**Exercise description**
Lines with the word "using" are the answer; copy each of them from the data below.

(Beginning of Supplied records)

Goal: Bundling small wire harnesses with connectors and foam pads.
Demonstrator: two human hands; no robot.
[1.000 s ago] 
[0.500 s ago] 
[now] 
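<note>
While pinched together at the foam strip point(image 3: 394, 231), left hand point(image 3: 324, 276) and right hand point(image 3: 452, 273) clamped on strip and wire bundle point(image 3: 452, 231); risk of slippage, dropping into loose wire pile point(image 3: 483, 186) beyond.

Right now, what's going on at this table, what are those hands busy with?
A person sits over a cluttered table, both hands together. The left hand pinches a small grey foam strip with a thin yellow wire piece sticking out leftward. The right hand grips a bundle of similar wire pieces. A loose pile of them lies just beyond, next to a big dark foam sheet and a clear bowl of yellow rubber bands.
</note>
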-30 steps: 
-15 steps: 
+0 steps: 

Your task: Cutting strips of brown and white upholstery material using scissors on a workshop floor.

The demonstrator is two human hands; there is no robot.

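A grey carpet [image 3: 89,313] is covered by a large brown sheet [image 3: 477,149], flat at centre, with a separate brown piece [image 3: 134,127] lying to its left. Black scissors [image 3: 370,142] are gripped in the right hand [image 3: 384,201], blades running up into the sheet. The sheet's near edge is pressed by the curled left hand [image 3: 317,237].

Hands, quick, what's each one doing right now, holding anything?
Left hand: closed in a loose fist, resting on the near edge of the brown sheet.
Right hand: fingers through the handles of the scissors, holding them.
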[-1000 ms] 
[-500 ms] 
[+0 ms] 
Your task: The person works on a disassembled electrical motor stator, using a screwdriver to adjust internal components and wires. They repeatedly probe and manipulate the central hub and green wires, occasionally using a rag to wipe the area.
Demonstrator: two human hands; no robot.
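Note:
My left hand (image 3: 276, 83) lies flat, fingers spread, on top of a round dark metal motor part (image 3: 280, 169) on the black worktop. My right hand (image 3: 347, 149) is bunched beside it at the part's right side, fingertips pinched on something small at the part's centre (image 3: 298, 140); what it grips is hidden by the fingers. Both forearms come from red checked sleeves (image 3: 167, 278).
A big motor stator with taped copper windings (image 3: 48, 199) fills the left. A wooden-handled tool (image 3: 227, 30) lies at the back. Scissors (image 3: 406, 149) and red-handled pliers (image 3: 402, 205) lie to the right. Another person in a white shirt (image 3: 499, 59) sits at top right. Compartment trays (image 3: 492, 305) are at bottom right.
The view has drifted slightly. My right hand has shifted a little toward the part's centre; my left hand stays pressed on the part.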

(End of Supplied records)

**Result**
Your task: Cutting strips of brown and white upholstery material using scissors on a workshop floor.
Your task: The person works on a disassembled electrical motor stator, using a screwdriver to adjust internal components and wires. They repeatedly probe and manipulate the central hub and green wires, occasionally using a rag to wipe the area.

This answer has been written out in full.